Would you retype the listing below word for word, without any of its pictures?

**Source data**
----------------
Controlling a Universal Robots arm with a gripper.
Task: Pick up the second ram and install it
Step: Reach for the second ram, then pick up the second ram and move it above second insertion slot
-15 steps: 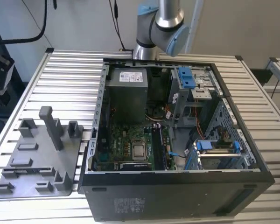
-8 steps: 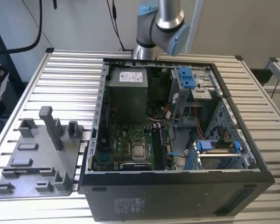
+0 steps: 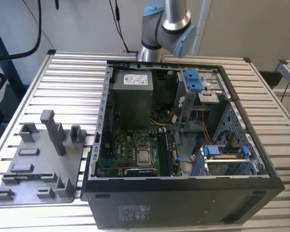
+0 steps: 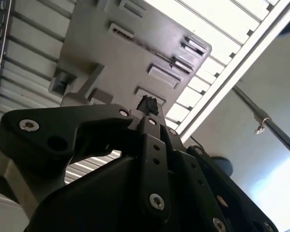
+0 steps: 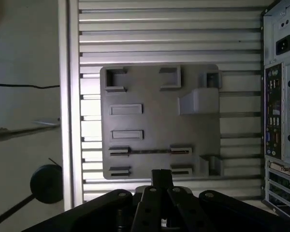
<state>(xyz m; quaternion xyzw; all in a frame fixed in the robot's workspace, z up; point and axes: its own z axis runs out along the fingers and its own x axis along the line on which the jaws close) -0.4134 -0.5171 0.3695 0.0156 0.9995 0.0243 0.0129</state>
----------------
**Expected answer**
Controlling a Universal Robots arm with a gripper.
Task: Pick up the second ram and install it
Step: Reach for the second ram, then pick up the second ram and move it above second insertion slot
-15 steps: 
-8 steps: 
+0 steps: 
+0 steps: 
+0 steps: 
<state>(xyz m; quaternion xyzw; all in a frame fixed in the robot's workspace, z up; point and axes: its own z axis runs out along the fingers and its own x axis along the line on which the jaws close) -0.4134 -0.5171 0.3695 0.0156 0.9995 0.0243 0.0129</state>

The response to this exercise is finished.